==== Records to process

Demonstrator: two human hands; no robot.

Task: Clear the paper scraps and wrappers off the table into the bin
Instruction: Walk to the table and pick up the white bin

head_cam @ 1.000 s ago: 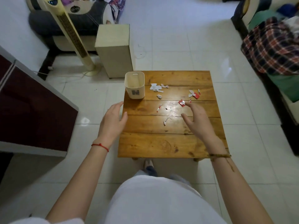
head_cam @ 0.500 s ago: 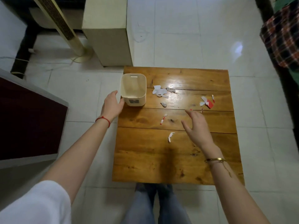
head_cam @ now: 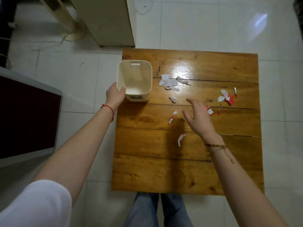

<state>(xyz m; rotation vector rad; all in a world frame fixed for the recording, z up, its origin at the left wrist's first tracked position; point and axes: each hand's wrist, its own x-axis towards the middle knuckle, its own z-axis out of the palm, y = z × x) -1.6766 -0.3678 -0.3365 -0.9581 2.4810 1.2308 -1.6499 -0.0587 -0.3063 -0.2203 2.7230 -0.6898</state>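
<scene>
On table: one bin, two hands.

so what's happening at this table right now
A person is clearing litter off a wooden table. Their left hand grips the near left rim of a cream bin standing at the table's far left corner. Their right hand hovers open above the middle of the table, holding nothing. White paper scraps and red wrapper pieces still lie scattered on the wood, and the bin looks empty.

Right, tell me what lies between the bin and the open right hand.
In the head view, a crumpled white scrap lies on the table between the bin and the right hand; otherwise bare wood.
</scene>
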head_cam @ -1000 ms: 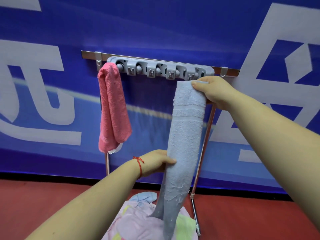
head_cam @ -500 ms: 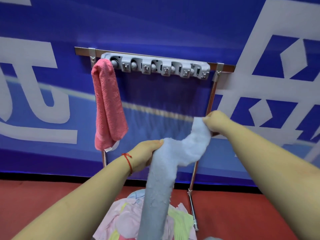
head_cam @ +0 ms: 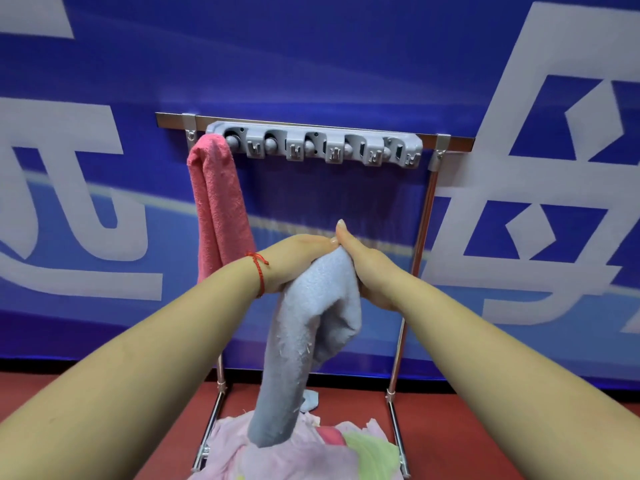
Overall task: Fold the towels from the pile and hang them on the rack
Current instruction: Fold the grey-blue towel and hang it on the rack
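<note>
I see both hands, left hand (head_cam: 294,261) and right hand (head_cam: 367,268), gripping the blue towel (head_cam: 304,344) together. A pink towel (head_cam: 218,209) hangs on the rack (head_cam: 311,143) at ten o'clock.

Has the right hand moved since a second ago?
Yes. The right hand dropped from the grey hook rack down-left to meet the left hand.

Head view faces rack (head_cam: 311,147), close, level.

wall: blue banner (head_cam: 346,57) (large white characters) | floor: red (head_cam: 467,427)
</note>
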Tool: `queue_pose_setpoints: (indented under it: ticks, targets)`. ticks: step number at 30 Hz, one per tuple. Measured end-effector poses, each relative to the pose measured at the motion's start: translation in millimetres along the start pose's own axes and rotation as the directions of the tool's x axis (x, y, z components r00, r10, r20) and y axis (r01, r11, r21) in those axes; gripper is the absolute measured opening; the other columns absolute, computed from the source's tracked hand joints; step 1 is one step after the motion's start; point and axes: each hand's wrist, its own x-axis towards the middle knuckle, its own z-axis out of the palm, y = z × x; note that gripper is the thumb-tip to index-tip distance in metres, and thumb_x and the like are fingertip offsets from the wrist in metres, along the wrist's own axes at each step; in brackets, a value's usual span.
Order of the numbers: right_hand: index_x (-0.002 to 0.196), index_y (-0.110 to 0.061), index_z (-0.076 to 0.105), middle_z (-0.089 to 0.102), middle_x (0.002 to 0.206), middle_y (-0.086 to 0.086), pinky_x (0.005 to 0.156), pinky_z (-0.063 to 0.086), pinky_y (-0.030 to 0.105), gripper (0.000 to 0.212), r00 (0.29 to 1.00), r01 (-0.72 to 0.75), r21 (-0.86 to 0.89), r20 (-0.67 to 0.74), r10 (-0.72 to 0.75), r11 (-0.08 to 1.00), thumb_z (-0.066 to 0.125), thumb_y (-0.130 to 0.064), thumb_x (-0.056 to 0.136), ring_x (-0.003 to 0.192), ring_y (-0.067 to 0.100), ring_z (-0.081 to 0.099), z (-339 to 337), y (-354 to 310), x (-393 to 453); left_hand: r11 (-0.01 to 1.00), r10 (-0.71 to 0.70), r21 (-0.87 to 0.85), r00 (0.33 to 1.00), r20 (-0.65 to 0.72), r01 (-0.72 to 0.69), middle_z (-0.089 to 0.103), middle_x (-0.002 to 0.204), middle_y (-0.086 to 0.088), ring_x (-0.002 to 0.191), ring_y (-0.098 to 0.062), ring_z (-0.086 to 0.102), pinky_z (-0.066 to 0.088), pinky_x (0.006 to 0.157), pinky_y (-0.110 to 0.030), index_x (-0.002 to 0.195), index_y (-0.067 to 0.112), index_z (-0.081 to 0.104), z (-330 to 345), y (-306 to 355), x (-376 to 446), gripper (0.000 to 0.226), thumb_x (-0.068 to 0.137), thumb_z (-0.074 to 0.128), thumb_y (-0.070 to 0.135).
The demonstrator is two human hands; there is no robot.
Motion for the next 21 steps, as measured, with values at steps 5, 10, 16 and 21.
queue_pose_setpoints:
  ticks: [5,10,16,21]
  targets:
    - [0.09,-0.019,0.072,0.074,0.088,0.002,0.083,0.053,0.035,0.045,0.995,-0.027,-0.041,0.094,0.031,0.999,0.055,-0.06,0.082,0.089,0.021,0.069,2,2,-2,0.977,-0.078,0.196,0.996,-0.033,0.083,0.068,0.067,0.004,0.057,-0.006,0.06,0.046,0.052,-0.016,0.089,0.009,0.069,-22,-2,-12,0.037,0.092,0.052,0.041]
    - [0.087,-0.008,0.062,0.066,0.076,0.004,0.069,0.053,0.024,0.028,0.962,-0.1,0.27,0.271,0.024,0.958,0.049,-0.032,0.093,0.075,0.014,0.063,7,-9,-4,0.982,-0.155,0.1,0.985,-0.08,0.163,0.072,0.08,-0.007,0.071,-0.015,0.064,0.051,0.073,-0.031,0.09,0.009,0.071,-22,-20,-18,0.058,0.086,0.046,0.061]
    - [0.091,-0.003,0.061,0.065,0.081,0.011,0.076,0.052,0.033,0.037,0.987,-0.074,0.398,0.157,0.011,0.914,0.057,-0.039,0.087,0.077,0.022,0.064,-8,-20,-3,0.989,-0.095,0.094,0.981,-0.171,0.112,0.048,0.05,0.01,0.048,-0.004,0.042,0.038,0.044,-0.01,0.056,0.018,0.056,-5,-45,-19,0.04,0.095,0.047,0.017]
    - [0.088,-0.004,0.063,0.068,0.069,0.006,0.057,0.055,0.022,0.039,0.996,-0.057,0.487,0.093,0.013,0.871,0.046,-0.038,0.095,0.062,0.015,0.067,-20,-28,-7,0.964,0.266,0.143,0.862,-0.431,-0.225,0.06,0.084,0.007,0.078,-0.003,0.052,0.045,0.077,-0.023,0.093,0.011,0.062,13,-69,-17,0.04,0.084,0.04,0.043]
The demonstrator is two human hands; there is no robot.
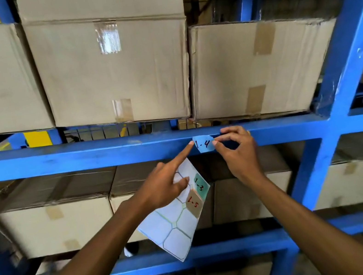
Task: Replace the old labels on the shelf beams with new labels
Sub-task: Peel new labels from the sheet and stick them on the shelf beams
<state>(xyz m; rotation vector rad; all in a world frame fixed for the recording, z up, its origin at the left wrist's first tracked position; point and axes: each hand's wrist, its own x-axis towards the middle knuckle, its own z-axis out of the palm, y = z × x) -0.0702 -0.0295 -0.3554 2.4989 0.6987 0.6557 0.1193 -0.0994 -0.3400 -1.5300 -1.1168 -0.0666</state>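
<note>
1. Blue label [204,143] marked "1-4" sits on the front face of the blue shelf beam [81,152], right of centre, near the blue upright post [344,74].
2. Right hand [238,151]: grip narrow, thumb and forefinger pinch the label's right edge; other fingers curl loosely over the beam.
3. Left hand [167,186]: index finger straight, tip touches the label's left edge. Thumb and remaining fingers hold the label sheet [174,226] below the beam.
4. Sheet is white backing with mostly bare cells. Two stickers remain on it near the top right: teal "1-3" [201,186] and tan "1-5" [194,202], touching each other.
5. Cardboard boxes [115,71] rest on the shelf above the beam, taped seams, stacked side by side; the right box [255,68] is dented and tilted.
6. More boxes [55,227] fill the lower shelf level, behind a lower blue beam [219,249].
7. Yellow panel [37,138] shows through the gap behind the beam on the left.
8. Warehouse racking, dim background, wire mesh visible behind the boxes.
</note>
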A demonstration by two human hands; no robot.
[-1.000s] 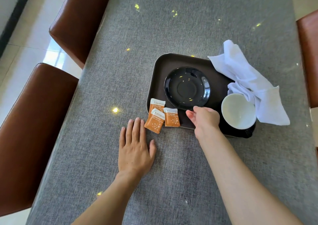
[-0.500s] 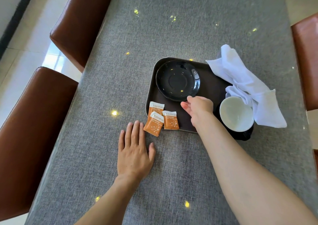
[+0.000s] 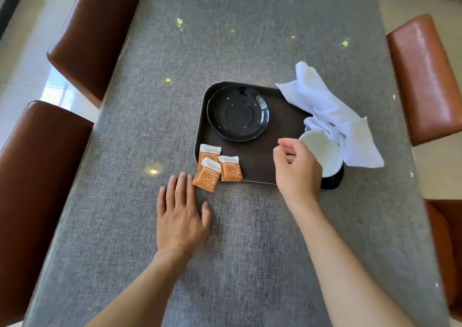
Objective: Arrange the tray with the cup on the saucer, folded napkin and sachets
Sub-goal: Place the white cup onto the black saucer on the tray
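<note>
Now the saucer [image 3: 237, 113] sits farther back; right hand [image 3: 296, 170] released it.

Long rectangular table [image 3: 250, 39] covered in grey woven fabric, flecked with small bright spots of reflected light, filling most of the view. Two dark brown leather-look chairs along the left edge: one [image 3: 95, 34] farther away, one [image 3: 35, 196] nearer, both pushed close against the table's side. Lighter tan-brown leather-look chair [image 3: 425, 79] at the right edge, near the far end, and the corner of another chair [image 3: 447, 251] lower down on the same side, mostly cut off. Pale glossy tiled floor [image 3: 25, 76] showing between and beyond the left chairs.
</note>
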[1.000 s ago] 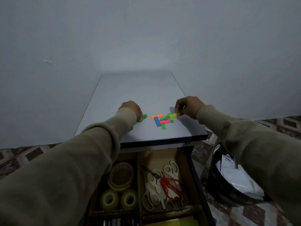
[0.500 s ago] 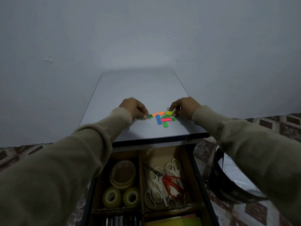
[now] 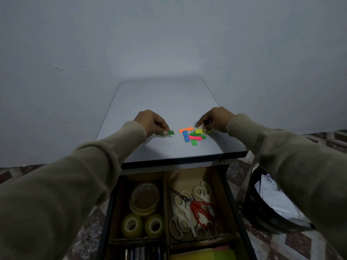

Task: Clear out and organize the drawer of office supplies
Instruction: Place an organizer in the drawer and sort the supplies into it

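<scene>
L hand [image 3: 152, 122]: pinches green tab [image 3: 170, 132] — left of pile, on desk top [image 3: 159, 98]
R hand [image 3: 216, 120]: pinches yellow tab [image 3: 199, 131] at pile's [image 3: 193, 136] right edge — near front-right corner
Drawer [image 3: 228, 194]: open below front edge

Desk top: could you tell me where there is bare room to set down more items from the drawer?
The far half of the desk top, between both hands and the wall, is bare. So is the near strip along the front edge below the left hand. It is crowded near the right hand, where the coloured tabs lie bunched.
</scene>
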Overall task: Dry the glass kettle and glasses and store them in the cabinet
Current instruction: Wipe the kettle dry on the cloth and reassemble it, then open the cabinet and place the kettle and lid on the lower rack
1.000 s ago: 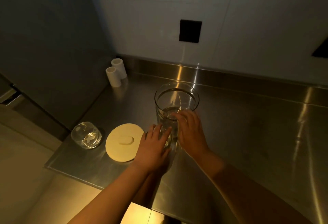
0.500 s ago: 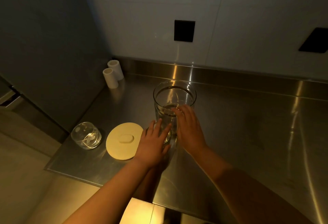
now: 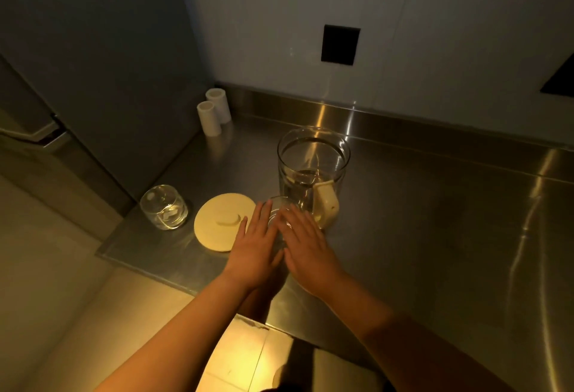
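A tall clear glass kettle (image 3: 312,161) with a cream handle (image 3: 326,208) stands upright on the steel counter (image 3: 435,236). Just in front of it is a small clear glass (image 3: 275,216), partly hidden by my hands. My left hand (image 3: 254,245) lies against the glass's left side and my right hand (image 3: 307,245) against its right side, both with straight fingers. A second small glass (image 3: 164,207) stands near the counter's left corner. The kettle's round cream lid (image 3: 219,220) lies flat between that glass and my left hand.
Two white cylinders (image 3: 214,115) stand at the back left by the dark tall panel (image 3: 108,65). The counter's front edge (image 3: 155,270) runs just below my wrists. A black socket plate (image 3: 340,45) is on the wall behind.
My right hand has drawn back from the kettle's side to the small glass, so the kettle's cream handle now shows. My left hand stays by the glass.
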### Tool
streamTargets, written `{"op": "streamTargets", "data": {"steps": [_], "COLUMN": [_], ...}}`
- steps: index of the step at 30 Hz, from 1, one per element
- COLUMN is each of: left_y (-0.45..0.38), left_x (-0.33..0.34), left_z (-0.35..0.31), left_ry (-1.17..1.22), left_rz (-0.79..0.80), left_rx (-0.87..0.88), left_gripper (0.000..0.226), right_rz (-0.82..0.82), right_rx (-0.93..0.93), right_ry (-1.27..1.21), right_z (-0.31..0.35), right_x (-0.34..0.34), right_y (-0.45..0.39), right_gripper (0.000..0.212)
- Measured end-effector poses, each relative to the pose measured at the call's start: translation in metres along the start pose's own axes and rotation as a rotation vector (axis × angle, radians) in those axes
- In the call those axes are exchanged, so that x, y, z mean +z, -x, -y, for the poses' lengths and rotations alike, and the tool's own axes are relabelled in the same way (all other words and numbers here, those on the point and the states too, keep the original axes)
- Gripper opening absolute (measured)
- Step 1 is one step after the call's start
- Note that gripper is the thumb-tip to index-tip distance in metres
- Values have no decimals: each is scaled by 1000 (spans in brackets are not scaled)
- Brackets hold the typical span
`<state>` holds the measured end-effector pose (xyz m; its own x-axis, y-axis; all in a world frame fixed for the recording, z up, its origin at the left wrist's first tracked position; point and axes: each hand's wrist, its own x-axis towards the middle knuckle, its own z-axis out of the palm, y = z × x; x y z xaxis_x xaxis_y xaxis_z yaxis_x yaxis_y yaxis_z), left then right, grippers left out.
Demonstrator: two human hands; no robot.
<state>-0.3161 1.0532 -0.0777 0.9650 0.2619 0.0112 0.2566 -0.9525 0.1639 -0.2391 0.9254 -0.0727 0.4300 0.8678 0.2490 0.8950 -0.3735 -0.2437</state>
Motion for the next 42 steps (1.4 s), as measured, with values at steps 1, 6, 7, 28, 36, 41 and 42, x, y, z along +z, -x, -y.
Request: {"op": "streamTargets", "data": {"steps": [1, 6, 7, 28, 36, 41, 42], "left_y": [6, 48, 57, 112, 117, 120, 121], "left_x": [1, 16, 21, 24, 5, -2, -4], "left_z": [0, 7, 10, 166, 223, 238, 240], "left_ry": [16, 56, 41, -10, 7, 16, 12], "left_rz": [0, 41, 67, 278, 310, 307, 318], "left_rx": [-17, -132, -147, 109, 138, 103, 91], "left_gripper": [75, 83, 84, 59, 58, 57, 57], "right_rz": [20, 74, 104, 195, 114, 131, 139], "right_rx": [11, 62, 50, 553, 668, 629, 622], "right_ry": [8, -33, -30, 4, -57, -81, -80], "right_z": [4, 24, 26, 140, 194, 201, 201], "right_x": [4, 29, 37, 103, 117, 116, 116], "right_y": [4, 31, 38, 9, -15, -26, -29], "right_gripper": [65, 75, 73, 53, 43, 42, 42]}}
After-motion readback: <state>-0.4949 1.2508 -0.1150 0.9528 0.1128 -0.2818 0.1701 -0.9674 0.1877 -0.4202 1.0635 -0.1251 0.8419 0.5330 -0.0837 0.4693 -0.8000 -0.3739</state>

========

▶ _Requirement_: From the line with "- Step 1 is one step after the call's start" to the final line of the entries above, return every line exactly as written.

▶ _Answer to this task_:
- Step 1 is one step after the call's start
- Note that gripper is the thumb-tip to index-tip distance in metres
- Values have no decimals: each is scaled by 1000 (spans in brackets are not scaled)
- Brackets hold the typical span
`<state>` holds the measured end-effector pose (xyz m; its own x-axis, y-axis; all in a world frame fixed for the recording, z up, its origin at the left wrist's first tracked position; point and axes: each hand's wrist, its own x-axis towards the middle knuckle, its own z-axis out of the palm, y = z × x; x y z xaxis_x xaxis_y xaxis_z yaxis_x yaxis_y yaxis_z), left then right, grippers left out.
Demonstrator: two human hands; no robot.
<state>-0.3161 1.0532 -0.0777 0.9650 0.2619 0.0112 0.2566 -0.9525 0.1639 -0.2391 0.9254 -0.0727 0.4300 0.8678 0.2490 0.8950 -0.3735 -0.2437</state>
Motion for the next 42 steps (1.4 s), as measured, with values at steps 1, 6, 7, 28, 36, 41 and 42, x, y, z along +z, -x, -y.
Request: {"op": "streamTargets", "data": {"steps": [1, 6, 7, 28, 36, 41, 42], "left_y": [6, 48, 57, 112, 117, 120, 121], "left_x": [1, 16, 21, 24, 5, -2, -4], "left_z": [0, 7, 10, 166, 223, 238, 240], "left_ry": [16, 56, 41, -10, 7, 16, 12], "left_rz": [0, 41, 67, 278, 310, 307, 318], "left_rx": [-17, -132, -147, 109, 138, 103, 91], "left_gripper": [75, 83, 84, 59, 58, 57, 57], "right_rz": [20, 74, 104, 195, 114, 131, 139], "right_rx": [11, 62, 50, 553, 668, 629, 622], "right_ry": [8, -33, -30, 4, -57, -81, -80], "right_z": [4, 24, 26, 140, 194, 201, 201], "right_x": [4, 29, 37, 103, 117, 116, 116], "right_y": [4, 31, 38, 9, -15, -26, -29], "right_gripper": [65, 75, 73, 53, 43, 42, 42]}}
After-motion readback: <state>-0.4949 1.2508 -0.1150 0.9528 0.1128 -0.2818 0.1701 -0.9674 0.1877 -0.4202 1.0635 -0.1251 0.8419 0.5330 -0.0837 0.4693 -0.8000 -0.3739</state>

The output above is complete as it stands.